Restate the full listing precisely as written.

------

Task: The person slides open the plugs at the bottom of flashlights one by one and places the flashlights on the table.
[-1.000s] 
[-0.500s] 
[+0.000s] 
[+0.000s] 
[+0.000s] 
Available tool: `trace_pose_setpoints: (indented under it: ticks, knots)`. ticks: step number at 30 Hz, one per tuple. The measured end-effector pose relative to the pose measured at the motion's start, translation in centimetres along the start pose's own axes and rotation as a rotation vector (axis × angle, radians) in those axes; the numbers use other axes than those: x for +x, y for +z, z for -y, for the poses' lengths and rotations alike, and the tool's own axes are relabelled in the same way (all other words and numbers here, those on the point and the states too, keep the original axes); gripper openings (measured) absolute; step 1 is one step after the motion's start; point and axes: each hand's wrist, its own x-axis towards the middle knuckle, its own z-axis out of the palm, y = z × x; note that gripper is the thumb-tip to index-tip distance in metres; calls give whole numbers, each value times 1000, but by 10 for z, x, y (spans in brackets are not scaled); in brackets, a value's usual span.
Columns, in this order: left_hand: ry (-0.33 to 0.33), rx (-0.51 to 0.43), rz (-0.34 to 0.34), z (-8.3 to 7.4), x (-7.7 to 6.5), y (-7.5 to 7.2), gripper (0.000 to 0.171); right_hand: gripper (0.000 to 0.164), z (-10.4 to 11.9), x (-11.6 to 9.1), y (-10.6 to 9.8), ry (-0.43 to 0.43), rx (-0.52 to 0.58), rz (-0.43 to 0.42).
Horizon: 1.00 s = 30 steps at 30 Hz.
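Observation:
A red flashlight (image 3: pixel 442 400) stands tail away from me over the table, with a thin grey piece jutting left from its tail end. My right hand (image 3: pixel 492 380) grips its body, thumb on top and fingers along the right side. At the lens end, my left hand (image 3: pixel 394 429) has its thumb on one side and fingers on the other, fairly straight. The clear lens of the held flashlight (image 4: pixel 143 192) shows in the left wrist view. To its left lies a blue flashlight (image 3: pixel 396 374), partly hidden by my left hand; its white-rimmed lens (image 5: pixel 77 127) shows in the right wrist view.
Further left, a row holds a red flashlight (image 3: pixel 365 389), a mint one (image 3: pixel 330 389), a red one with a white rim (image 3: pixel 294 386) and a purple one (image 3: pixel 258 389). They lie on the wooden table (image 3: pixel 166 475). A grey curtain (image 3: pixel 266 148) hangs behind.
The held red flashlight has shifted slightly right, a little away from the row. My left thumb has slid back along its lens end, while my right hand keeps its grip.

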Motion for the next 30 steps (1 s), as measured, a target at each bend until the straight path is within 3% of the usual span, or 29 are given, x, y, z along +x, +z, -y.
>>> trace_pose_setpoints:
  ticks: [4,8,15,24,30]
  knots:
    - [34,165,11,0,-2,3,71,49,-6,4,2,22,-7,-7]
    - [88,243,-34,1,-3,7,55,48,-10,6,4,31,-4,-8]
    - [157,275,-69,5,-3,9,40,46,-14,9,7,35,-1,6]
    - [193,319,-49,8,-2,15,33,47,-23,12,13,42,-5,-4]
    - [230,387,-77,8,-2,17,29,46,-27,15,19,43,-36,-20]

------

** Exercise output **
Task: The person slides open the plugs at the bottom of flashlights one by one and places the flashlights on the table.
[-1.000s] 
[-0.500s] 
[+0.000s] 
[+0.000s] 
[+0.000s] 
Available tool: `trace_pose_setpoints: (indented under it: ticks, knots)`. ticks: step number at 30 Hz, one per tuple. The measured end-effector pose relative to the pose measured at the motion's start, translation in centimetres along the start pose's own axes and rotation as a rotation vector (axis × angle, radians) in those axes; the numbers use other axes than those: x for +x, y for +z, z for -y, for the poses' lengths and rotations alike, and the tool's own axes are relabelled in the same way (all other words and numbers here, those on the point and the states too, keep the original axes); gripper openings (measured) absolute; step 1 is one step after the motion's start; point and axes: each hand's wrist, its own x-axis towards the middle knuckle, its own z-axis out of the palm, y = z × x; note that gripper is the thumb-tip to index-tip distance in metres; calls give whole numbers, each value times 1000, but by 10 for z, x, y (spans in brackets are not scaled); in brackets, a value's usual span.
Columns, in this order: left_hand: ry (-0.33 to 0.33), rx (-0.51 to 0.43), rz (-0.34 to 0.34), z (-8.3 to 7.4), x (-7.7 to 6.5), y (-7.5 to 7.2), gripper (0.000 to 0.171); right_hand: gripper (0.000 to 0.164), z (-10.4 to 11.9), x (-11.6 to 9.1), y (-10.6 to 9.8), ry (-0.43 to 0.43), rx (-0.52 to 0.58), rz (-0.43 to 0.42).
Horizon: 1.00 s = 30 steps at 30 Hz.
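Observation:
A red flashlight (image 3: pixel 442 400) stands tail away from me over the table, with a thin grey piece jutting left from its tail end. My right hand (image 3: pixel 492 380) grips its body, thumb on top and fingers along the right side. At the lens end, my left hand (image 3: pixel 394 429) has its thumb on one side and fingers on the other, fairly straight. The clear lens of the held flashlight (image 4: pixel 143 192) shows in the left wrist view. To its left lies a blue flashlight (image 3: pixel 396 374), partly hidden by my left hand; its white-rimmed lens (image 5: pixel 77 127) shows in the right wrist view.
Further left, a row holds a red flashlight (image 3: pixel 365 389), a mint one (image 3: pixel 330 389), a red one with a white rim (image 3: pixel 294 386) and a purple one (image 3: pixel 258 389). They lie on the wooden table (image 3: pixel 166 475). A grey curtain (image 3: pixel 266 148) hangs behind.
The held red flashlight has shifted slightly right, a little away from the row. My left thumb has slid back along its lens end, while my right hand keeps its grip.
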
Motion for the next 30 steps (1 s), as measured, a target at each bend until the straight path is within 3% of the usual span, or 29 are given, x, y, z along +x, +z, -y.
>>> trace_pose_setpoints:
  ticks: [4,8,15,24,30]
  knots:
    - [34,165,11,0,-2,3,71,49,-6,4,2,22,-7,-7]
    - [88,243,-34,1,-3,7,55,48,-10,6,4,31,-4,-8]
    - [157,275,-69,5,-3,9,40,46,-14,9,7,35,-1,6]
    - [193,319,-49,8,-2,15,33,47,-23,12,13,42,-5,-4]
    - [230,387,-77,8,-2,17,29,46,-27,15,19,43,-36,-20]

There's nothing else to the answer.